What Should I Write About?

This was a major question for many people at BlawgThink! And I have to tell you, when I first heard the question, I thought it was pretty silly. Write about what you know about and care about. But then when I listened, I realized that it was a very legitimate question. The real question people were asking was not ‘What’ should I write about, but ‘How’ should I write about it. Here are my thoughts on that:

  • Who is Your Audience? – Who do you want reading your blog? Potential clients? Existing clients? Other lawyers? Lawyers who might potentially refer business to you? People in your community? Determine that and that will help you focus your blog. At BlawgThink! Bonnie Schucha from WisBlawg - From the UW Law Library asked for advice on how to increase readership and bring more value with her blog. She got a lot of real good advice for increasing her readership on the internet. But it didn’t do anything for her target readership, Wisconsin lawyers. Jim Calloway does a great job of appealing to Oklahoma lawyers, but most of the advice will help anyone, whether they’re in Oklahoma or not. Keep in mind who your readers are.

If you live in a relatively small town, you might want to write more about community news and what it means to the town. What is happening at City Council and the effects it will have on the town. What the zoning changes will mean. If you have a niche specialty, like inadequate security cases like my friend Richard Jones, then you would want to write about that. Or, if you specialize in pharmaceutical law, like Mark Zamora of A Georgia Lawyer, you’d want to write about that (and he does).  Look at what you know, what you care about, and the audience you want to reach.

  • What Categories Should You have? – If you want your blog to become a valuable resource over time, rather than just a running commentary, I strongly believe you should organize your blog by categories. The standard archiving by date  doesn’t help people find your previous posts. So what categories should you have? Think about your topic (or topics) and what you will want to write about, think about how they break down into logical categories. Also, think how the blog will grow over time and the topics and information that you will want to see and write about.

A friend of mine was thinking of starting two blogs on fairly closely related material. I asked him if he really needed a second blog, or whether he could just make a separate category on the first blog? The answer to that lies in who was the target audience for the first blog and who was the audience for the second blog. While the issues were fairly related, if he had a different audience and a different approach for each of the topics, he should go with two blogs.
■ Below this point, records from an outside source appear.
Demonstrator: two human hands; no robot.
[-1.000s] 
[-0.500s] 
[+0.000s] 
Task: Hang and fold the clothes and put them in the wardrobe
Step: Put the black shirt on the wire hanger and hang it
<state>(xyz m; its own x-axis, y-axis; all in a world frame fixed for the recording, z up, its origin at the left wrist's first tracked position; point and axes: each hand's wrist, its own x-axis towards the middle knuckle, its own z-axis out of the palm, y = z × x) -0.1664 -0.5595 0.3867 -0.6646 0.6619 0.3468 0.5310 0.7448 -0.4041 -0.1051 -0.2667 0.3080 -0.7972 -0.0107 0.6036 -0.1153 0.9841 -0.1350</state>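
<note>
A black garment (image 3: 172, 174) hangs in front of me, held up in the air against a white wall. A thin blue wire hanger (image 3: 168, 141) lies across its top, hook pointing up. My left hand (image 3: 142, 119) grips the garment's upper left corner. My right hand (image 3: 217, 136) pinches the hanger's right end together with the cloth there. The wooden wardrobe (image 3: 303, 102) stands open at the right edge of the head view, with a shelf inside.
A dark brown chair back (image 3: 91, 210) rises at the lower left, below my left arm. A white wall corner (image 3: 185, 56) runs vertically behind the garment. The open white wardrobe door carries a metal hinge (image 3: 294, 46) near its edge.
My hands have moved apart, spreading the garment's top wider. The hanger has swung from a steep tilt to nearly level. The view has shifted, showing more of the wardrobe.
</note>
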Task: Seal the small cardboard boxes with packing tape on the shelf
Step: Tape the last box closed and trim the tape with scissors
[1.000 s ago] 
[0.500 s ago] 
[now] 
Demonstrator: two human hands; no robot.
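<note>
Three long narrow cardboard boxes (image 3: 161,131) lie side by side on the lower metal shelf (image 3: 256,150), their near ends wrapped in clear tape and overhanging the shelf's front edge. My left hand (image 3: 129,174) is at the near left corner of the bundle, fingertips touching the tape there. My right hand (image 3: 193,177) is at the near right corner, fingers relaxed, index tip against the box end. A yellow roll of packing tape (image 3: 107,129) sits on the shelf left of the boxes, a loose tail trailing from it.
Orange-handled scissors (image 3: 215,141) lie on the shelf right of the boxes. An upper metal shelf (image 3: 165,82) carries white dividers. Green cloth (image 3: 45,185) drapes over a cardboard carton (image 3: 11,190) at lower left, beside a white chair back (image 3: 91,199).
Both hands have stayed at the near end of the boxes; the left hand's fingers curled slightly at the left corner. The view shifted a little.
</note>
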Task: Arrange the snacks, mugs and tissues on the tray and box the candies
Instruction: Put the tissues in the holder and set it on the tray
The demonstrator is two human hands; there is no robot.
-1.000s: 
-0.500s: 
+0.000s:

If he has the same audience and same approach, but different information, then he should go with a single blog and multiple categories.

It helps to map out your categories beforehand and think through your topic, rather than just add categories as you go along.

  • Do You Have Enough to Keep Going? – It’s easy to do a post a day and go like a bat out of hell for three months. But with a blog you have to be in it for the long haul. I’ve written about 350 posts in the period of a year. That’s a lot of posts. Within the South Carolina trial bar, I have a reputation for knowing about technology and applying it to being a trial lawyer. I frequently spent 15–20 minutes responding to technical questions on our listserv, only to answer the same question six months later. One of the things I wanted to do with my blog was to answer common questions and put them in a public forum so I didn’t have to revinvent the wheel on a regular basis. I had a lot of information I wanted to share. But the built up storage of things to say was exhausted in the first six months. Remember, writing a blog is a marathon and not a sprint.

It’s a nice thought to have a weekly feature, but that means you will have 50 posts to that weekly feature in a year and 150 posts to the weekly feature in three years. Yikes! That’s a lot of writing (and consistency). Evan Schaeffer has done that with remarkable consistency over at his Legal Underground site, but relatively few people have that kind of discipline, week in and week out.

  • What Do You Want to Talk About? – In the end, write about what you want to write about. Don’t worry about the rules, just write about what interests you, what concerns you and what drives you. (I refuse to use the word passion as it’s become a seriously overused business buzzword / cliche). If you’re having fun, you’ll get readers and good things will happen.